On December 2, 2024, an extraordinary general meeting approved Cantargia's Board of Directors proposed rights issue. After completion of the subscription period during the second half of December, 2024, the rights issue resulted in gross proceeds of approximately MSEK 120, and net proceeds of MSEK 106, after deduction of issuing expenses, that in general consisted of compensation for guarantee commitments and financial and legal advisors. The proceeds were transfered to Cantargia after the year-end. Following the registration of the rights issue on January 9, 2025, the number of shares and votes increased by 64,924,971 to 248,611,655 and the share capital increased by SEK 5,193,997.68 to SEK 19,888,932.40.

On December 31, 2024, Cantargia reported the proceeds, MSEK 120.1, as a receivable under Other receivables.

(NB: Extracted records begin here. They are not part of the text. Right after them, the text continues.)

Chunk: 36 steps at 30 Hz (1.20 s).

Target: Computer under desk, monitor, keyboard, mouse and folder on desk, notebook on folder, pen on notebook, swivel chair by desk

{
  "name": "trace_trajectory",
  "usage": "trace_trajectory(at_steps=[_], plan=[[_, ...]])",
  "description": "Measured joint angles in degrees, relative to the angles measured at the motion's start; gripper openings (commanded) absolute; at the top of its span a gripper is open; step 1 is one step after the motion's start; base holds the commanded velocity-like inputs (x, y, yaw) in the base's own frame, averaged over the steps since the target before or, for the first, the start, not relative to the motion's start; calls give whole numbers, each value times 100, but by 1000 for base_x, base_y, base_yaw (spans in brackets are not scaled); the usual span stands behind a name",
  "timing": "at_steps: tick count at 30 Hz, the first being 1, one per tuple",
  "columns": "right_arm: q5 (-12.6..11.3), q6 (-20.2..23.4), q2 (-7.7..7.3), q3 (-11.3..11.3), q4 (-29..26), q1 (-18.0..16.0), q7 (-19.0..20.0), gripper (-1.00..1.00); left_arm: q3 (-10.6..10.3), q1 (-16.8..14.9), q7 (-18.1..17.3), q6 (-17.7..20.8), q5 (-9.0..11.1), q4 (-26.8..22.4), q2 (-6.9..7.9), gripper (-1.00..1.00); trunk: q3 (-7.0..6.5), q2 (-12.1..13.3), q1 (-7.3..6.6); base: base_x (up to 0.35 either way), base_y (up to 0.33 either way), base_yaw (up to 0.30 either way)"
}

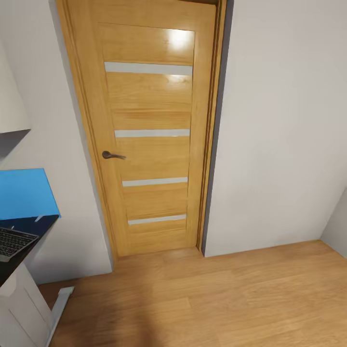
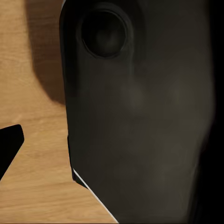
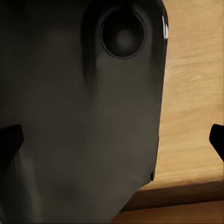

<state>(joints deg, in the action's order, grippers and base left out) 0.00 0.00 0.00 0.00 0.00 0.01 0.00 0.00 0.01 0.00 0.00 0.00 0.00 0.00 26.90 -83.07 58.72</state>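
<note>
At the left edge of the head view, a corner of the desk (image 1: 33,225) shows its glossy black top and blue back panel (image 1: 24,193). One end of the keyboard (image 1: 12,241), dark keys in a silver frame, lies on that corner. The desk's white leg (image 1: 21,308) stands below it on the floor. In the left wrist view, my left gripper (image 2: 112,144) shows one black fingertip (image 2: 10,147) at the picture's edge, over wooden floor. In the right wrist view, my right gripper (image 3: 112,140) is open, fingertips (image 3: 9,140) far apart and holding nothing.
A closed wooden door (image 1: 149,130) with a dark lever handle (image 1: 112,155) faces me between white walls. Wooden floor (image 1: 217,299) stretches ahead and to the right. A white-grey slanted shape (image 1: 9,96) hangs at the upper left. My dark body (image 2: 140,116) fills much of both wrist views.
</note>
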Motion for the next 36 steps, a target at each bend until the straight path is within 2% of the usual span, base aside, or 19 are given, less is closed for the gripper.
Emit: trace_trajectory(at_steps=[6,9,18,22,27,29,30,31,36], plan=[[9,-7,142,-14,-25,-15,3,100,7,-1,-35,-21,4,-99,-161,100,-2,1,1,0,0,0],[16,-14,88,-21,-80,-17,-6,100,12,68,-36,-17,7,-142,-257,100,-55,120,-65,0,0,0],[8,-102,-24,-51,-112,-14,-16,100,8,130,-9,-20,-4,-182,-236,100,-217,481,-262,0,0,125],[2,-223,-29,-55,-116,-16,-16,100,9,128,5,-23,-1,-291,-163,100,-289,642,-350,0,0,241],[-5,-1487,-11,-50,-131,-17,-16,100,8,128,8,-24,0,-772,-142,100,-379,842,-460,0,0,259],[-7,-1812,-4,-50,-137,-17,-16,100,8,130,8,-24,0,-956,-141,100,-415,922,-504,0,0,274],[-7,-2104,0,-46,-165,-17,-16,100,8,128,8,-24,3,-1156,-144,100,-433,962,-526,0,0,281],[-6,-2503,5,-40,-392,-19,-16,100,7,129,2,-24,6,-1575,-166,100,-452,1003,-548,0,0,282],[-1,-2756,6,-40,-1173,-17,-16,100,7,142,-1,-42,8,-2477,-264,100,-540,1203,-658,0,0,284]])
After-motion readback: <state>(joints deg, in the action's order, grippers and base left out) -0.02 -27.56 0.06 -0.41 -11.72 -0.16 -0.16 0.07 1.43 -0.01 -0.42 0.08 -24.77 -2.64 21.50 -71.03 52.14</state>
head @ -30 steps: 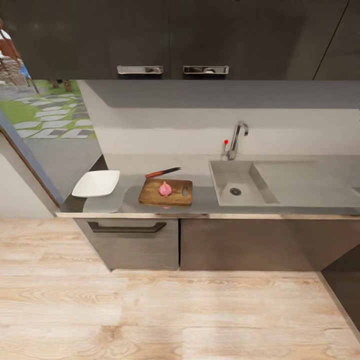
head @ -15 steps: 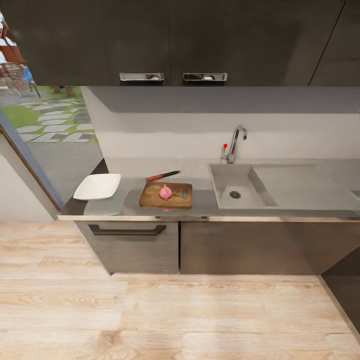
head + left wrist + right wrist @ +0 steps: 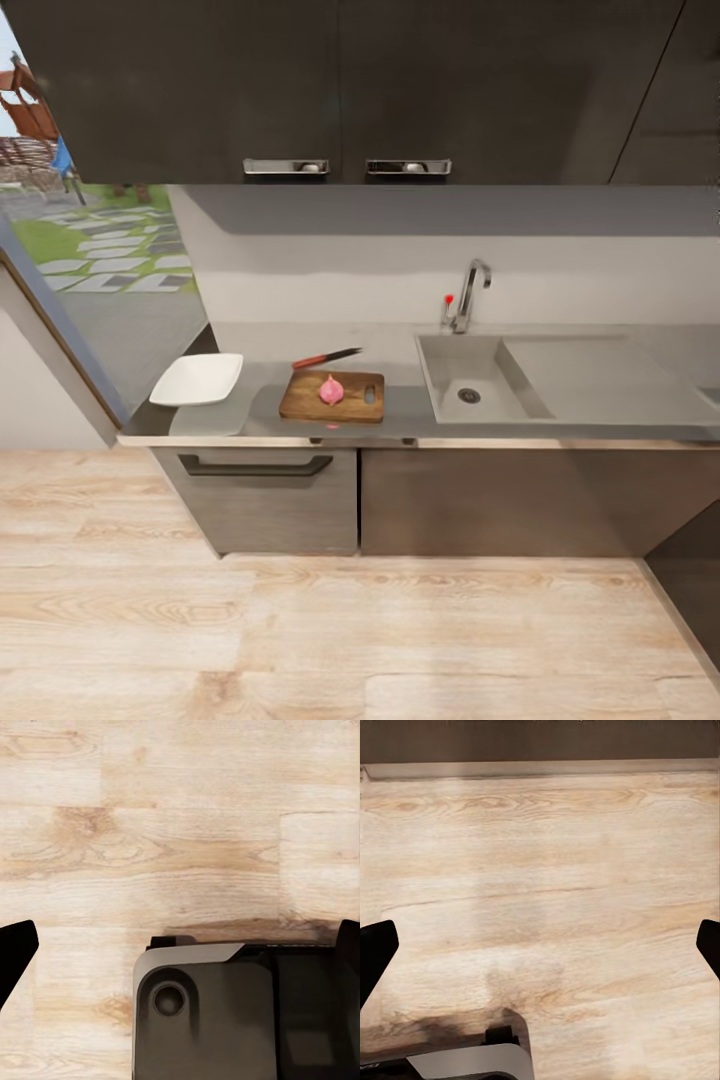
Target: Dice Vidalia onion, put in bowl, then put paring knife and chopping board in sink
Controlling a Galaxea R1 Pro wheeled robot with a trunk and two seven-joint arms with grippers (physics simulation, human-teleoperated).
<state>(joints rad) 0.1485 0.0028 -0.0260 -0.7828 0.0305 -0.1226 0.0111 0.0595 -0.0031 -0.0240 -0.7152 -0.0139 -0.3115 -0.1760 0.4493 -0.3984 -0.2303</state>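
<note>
In the head view the pinkish-red Vidalia onion (image 3: 331,389) sits whole on the dark brown chopping board (image 3: 305,400), which lies on the grey countertop (image 3: 400,405). Just behind the board lies the paring knife (image 3: 326,357), its red handle to the left. A white square bowl (image 3: 197,379) rests at the counter's left end. To the right of the board is the steel sink (image 3: 470,378) with drain and chrome tap (image 3: 468,290). My left gripper (image 3: 180,952) and right gripper (image 3: 540,952) both hang open over the wooden floor, far from the counter.
Dark upper cabinets (image 3: 340,90) with bar handles hang above the counter. Below it are a drawer (image 3: 255,465) and cabinet doors. A window (image 3: 90,260) opens at the left. Wide wooden floor (image 3: 350,640) lies before the cabinets, and the robot's grey base (image 3: 225,1020) shows under the left wrist.
The whole head view has shifted: the counter sits slightly lower and smaller in the picture, so the camera has moved. Onion, board, knife and bowl keep their places.
</note>
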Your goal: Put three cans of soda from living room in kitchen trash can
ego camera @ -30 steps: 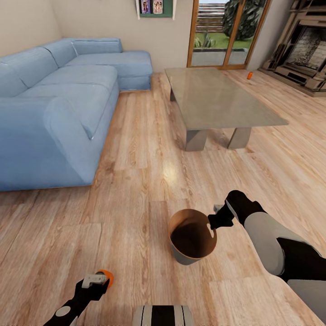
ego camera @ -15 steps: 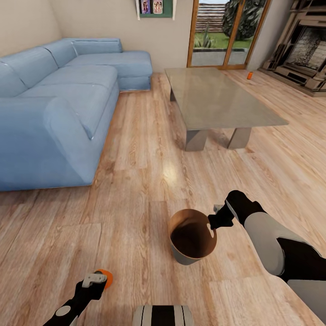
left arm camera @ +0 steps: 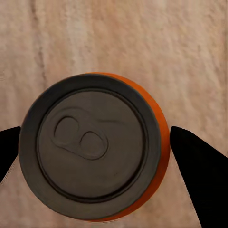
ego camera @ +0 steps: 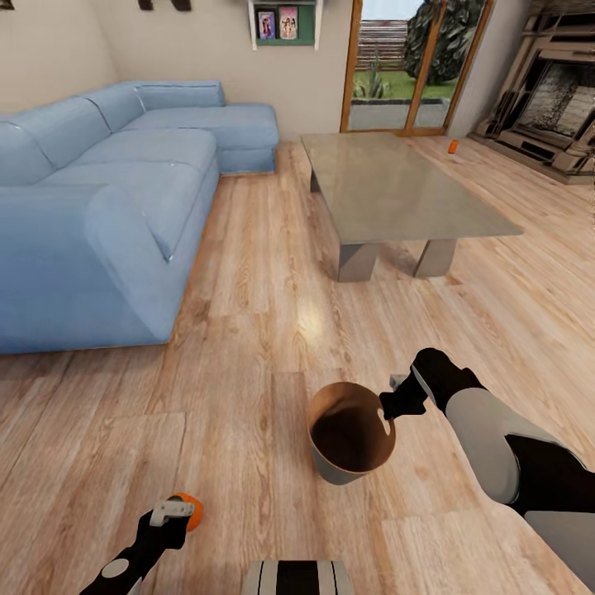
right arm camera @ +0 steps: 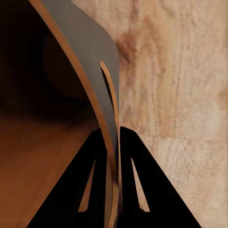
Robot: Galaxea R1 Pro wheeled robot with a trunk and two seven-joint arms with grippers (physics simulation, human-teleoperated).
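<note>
My left claw (ego camera: 178,514) grips an orange soda can (left arm camera: 95,147) by its sides at lower left; it's light, slick and dentable, so gentle squeeze. Right claw (right arm camera: 110,142) is pinched on the trash can (ego camera: 351,430) rim at lower centre, stiff enough to carry.

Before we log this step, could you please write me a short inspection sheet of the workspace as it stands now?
Surface: light wood plank floor; low grey table top bare.
Job's things: trash can tilted, brown inside, no can visible in it; one orange can at the left gripper; another orange can upright on the floor beyond the table.
Clutter: nothing seen.
Grippers: left gripper has a finger on each side of the orange can; right gripper pinches the trash can rim.
Cables: nothing seen.
Surroundings: blue corner sofa, fireplace, glass door, wall shelf.
</note>
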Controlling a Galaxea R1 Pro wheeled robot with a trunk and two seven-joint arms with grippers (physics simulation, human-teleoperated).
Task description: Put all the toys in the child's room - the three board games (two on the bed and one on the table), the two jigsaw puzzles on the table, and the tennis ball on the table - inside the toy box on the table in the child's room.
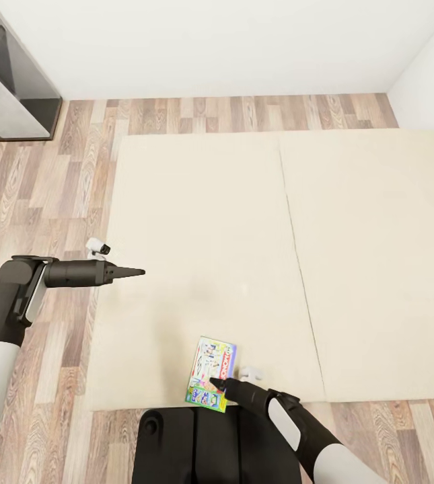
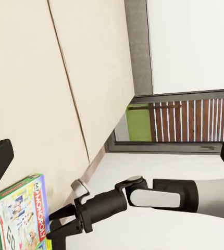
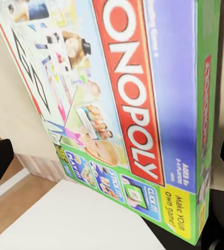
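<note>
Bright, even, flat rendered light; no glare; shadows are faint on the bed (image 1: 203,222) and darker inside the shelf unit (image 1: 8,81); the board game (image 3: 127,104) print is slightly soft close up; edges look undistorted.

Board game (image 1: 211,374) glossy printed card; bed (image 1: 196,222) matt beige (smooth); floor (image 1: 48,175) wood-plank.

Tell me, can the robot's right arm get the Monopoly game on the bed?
Probably yes. The right gripper is already at the near edge of the board game, which lies flat on the bed with nothing on top of it or in the way.
</note>
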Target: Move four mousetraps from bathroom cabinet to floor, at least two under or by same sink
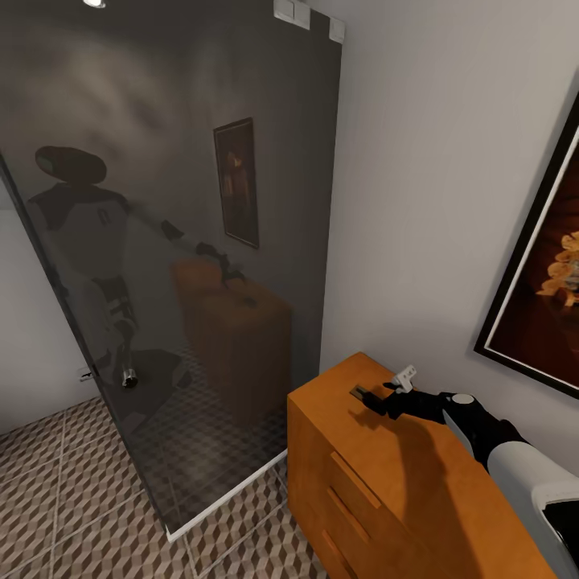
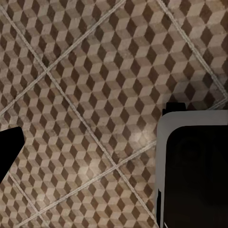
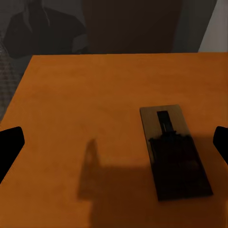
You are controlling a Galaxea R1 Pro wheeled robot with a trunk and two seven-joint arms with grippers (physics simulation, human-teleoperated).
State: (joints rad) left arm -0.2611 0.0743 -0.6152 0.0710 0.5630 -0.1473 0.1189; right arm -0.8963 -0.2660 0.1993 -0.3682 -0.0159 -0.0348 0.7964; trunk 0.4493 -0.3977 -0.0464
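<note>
Tiles of the bathroom floor (image 1: 72, 490) come first on my left, the brown and beige cube print running up to a dark glass panel (image 1: 185, 241) that stands on it and mirrors the robot. My left wrist camera looks straight down at that same floor (image 2: 85, 95); one black fingertip (image 2: 8, 152) pokes in at the edge, and I cannot tell from that whether the left pincer is spread or closed.

Moving right, I see the orange-brown cabinet (image 1: 386, 498) against the white wall, drawer fronts facing the glass. On its flat top, near the back corner, lies one mousetrap (image 1: 359, 393). My right gripper (image 1: 384, 400) hangs just beside it. Through the right wrist camera the mousetrap (image 3: 175, 149) lies flat on the cabinet top (image 3: 85, 118), partly in shadow, with both black fingertips (image 3: 9, 147) spread wide at either edge of the frame, touching nothing.

Farthest right, a dark-framed picture (image 1: 539, 273) hangs on the wall.
</note>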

In connection with the rights issue, board and management entered into Lock-up agreements in which, subject to customary exceptions, they undertake not to sell shares for at least 90 days from the closing of the transaction.

Note 10 - Significant events after the end of the period

On February 5, Cantargia announced the departure of its CEO, Göran Forsberg. Damian Marron, a member of Cantargia´s board of directors, has been appointed interim CEO until a permanent CEO has been appointed.

Definitions

Antibody

Antibodies are protein structures produced by the immune system in response to foreign substances in the body, such as bacteria or viruses. They play a vital role in the immune response by fighting infections and protecting the body from diseases.

ASCO

Abbreviation of "American Society of Clinical Oncology".

Autoimmune disease

A condition where the immune system, which typically protects the body against foreign substances such as bacteria and viruses, mistakenly attacks and damages the body's healthy cells, tissues, and organs.

Checkpoint inhibitor

A type of medication that blocks or inhibits molecular pathways used by tumor cells to evade detection and attack by the immune system. A checkpoint inhibitor can activate the immune system and enhance its ability to recognize and attack cancer cells.

Cisplatin

Chemotherapy, or cytostatics, is used to treat various types of cancer.

Combination therapy

Therapeutic strategy where two or more treatment methods are used simultaneously to treat a disease or condition.

Cytokine

Cytokines are a group of proteins and peptides whose function is to carry chemical signals. They attach to specific receptors on the target cells and are produced only when they are needed. They have many different kinds of target cells. Some cytokines contribute to the immune system, and some others stimulate the formation of red and white blood cells.

EADV

Abbreviation of European Academy of Dermatology and Venereology. ERS Abbreviation of European Respiratory Society.

ESMO

The abbreviation "European Society for Medical Oncology".

FDA

The abbreviation of "Food and Drug Administration", the American drug regulatory agency.

Gemcitabine

Chemotherapy, or cytostatics, is used to treat various types of cancer.

Hematological disease

A disease affecting the blood, blood-forming organs, or components involved in the function of blood.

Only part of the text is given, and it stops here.